La Federación Internacional de Periodistas (IFJ) ha dado su total soporte a la decisión del editor del periódico The Guardián, Alan Rusbridger, de publicar los documentos filtrados por el extécnico de la CIA, Edward Snowden, ya que eran claramente de interés público.
Alan Rusbridger, compareció ayer martes ante una comisión parlamentaria ante la cual se reiteró en su decisión de no revelar dónde se halla el 99% de la información que todavía no se ha hecho pública; aunque indicó que algunos de esos datos los comparten con el New York Times, el Washington Post y dos ciudadanos estadounidenses.
Asimismo, rechazó que la publicación de esos documentos haya puesto en peligro a Gran Bretaña. “La mayor parte de todo esto es incómodo porque ha salido a la luz pública, no porque amenace a la seguridad nacional”, dijo Rusbridger, agregando que “no publicaron nombres ni perdieron el control de los nombres” de agentes que pudieran aparecer en los documentos.”
“Creo que hay países, y no son generalmente democracias, donde la prensa no es libre de escribir sobre estas cosas y donde los servicios de seguridad dicen a los editores lo que escribir, y donde los políticos censuran a los diarios”, agregó.

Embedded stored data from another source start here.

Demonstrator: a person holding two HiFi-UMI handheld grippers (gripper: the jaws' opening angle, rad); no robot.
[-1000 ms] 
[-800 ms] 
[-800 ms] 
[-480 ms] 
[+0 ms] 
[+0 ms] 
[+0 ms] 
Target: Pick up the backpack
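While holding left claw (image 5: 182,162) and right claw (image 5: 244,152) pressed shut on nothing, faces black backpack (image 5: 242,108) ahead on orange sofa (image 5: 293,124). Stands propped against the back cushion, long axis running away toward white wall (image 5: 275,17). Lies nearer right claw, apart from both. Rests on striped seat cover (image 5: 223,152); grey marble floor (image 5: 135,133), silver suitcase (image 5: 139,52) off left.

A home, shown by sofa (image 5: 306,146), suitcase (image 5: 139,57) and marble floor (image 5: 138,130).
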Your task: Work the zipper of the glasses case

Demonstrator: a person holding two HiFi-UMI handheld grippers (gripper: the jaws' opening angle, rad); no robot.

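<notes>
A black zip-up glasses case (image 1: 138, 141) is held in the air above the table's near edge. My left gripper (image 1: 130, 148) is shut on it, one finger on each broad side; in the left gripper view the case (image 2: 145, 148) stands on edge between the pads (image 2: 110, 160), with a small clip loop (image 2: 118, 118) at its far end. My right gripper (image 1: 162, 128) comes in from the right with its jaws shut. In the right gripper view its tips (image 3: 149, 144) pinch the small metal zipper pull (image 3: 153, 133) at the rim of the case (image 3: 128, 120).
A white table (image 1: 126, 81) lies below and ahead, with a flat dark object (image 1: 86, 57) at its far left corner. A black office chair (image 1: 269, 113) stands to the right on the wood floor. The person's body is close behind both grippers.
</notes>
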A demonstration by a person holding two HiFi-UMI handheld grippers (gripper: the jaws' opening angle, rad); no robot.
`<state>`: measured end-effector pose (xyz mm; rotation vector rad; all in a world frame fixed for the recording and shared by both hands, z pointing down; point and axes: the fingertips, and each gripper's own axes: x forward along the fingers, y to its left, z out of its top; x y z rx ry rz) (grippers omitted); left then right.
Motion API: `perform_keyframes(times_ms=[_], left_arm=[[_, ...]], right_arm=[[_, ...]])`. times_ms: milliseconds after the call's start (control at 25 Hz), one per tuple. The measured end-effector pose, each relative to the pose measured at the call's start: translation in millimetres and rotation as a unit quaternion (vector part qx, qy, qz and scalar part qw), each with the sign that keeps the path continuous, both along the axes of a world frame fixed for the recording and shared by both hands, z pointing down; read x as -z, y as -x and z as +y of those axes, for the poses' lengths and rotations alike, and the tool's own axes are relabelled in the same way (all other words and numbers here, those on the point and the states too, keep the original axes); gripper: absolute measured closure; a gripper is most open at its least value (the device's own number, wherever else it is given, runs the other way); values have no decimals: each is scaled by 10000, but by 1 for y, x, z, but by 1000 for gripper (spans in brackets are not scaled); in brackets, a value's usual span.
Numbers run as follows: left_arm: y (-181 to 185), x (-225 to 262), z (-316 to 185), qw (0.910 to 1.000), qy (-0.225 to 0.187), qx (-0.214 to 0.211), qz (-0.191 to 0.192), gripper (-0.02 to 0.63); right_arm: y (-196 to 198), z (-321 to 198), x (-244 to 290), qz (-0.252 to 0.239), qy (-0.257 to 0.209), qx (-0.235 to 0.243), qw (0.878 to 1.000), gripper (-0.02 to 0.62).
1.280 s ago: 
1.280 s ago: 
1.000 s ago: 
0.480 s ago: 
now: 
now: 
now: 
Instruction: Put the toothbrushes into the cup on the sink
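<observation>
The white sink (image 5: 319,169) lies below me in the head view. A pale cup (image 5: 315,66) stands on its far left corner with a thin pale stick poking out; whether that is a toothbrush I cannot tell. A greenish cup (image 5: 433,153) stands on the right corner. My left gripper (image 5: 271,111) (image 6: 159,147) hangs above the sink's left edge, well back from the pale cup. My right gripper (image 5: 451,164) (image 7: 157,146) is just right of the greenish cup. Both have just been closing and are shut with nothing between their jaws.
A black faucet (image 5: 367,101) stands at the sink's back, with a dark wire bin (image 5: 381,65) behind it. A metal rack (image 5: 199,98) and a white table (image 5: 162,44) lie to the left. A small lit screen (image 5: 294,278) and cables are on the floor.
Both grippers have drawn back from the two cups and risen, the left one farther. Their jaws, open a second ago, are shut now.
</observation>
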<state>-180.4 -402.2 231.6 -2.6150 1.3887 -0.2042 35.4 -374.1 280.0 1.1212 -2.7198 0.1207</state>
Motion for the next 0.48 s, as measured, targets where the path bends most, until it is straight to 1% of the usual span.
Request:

“Ese no es el país en el que vivimos, Gran Bretaña (…) y es una de las cosas que me gustan de este país, que tenemos libertad de escribir, e informar, y creer que tenemos privacidad”, sentenció.
Rusbridger denunció que un alto funcionario del Gobierno británico se puso en contacto con él para pedirle que destruyera la información de Snowden y que diversos diputados han pedido que se inicie un proceso judicial contra él, actitudes que considera «intentos deliberados de intimidación».
El pasado agosto, el periodista había denunciado que agentes del llamado centro de escuchas británico (GCHQ) se presentaron en las oficinas del rotativo para destruir un disco duro que contenía material confidencial.